Do you think the absence of documentation is due only to laziness?
Yes. "Never attribute to malice that which can be explained by incompetence." Not every fuckup is a conspiracy.
I don't know any programmers who like writing documentation. Start with that, and add that the OpenSSL code is complicated and poorly written, and it's no wonder the documentation is lacking.
It's an affront to common sense that the Internet's security largely relies on this wretched library, with its utterly dismal coding standards, its hideously, and unnecessarily, baroque and complex API, and its pathetic documentation.
Sorry but that's all just pure baseless speculation on your part and fear mongering. The NSA can snoop SSL traffice regardless of ssl library simply by doing a man in the middle attack. And you'd never know it either, since they would be using a recognized root certificate. So I don't see what this issue has to do with openssl. And If they can brute force sniff SSL, I don't see how other ssl libraries are much safer.

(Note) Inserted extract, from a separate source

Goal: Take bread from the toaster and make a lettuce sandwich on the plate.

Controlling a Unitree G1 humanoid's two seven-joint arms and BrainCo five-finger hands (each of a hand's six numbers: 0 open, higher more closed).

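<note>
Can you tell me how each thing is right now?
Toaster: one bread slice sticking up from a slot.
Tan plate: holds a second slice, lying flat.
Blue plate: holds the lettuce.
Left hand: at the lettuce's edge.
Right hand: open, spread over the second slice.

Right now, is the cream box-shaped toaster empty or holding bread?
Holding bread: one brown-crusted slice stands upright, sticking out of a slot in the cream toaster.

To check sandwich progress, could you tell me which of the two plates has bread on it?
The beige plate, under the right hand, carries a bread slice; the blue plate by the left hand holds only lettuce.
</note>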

Several of the OpenSSL developers have commented here on slashdot and expressed chagrin combined with determination to fix the problems which years ago were not considered problems--they were bad but accepted solutions for the portability problem. But times have changed, and openssl is changing too. As others have said it's still the most portable, and it is a good choice, and I do trust it. I think their response to heartbleed was admirable. They acknowledged and fixed the problem promptly.
NOT portable .... Forget about building on Windows using Microsoft's C compiler.
Just because one compiler for one platform fails to support a popular C extension doesn't mean the library isn't portable.
You can always choose to complie on that platform using one of the compliers that *does* support the extension.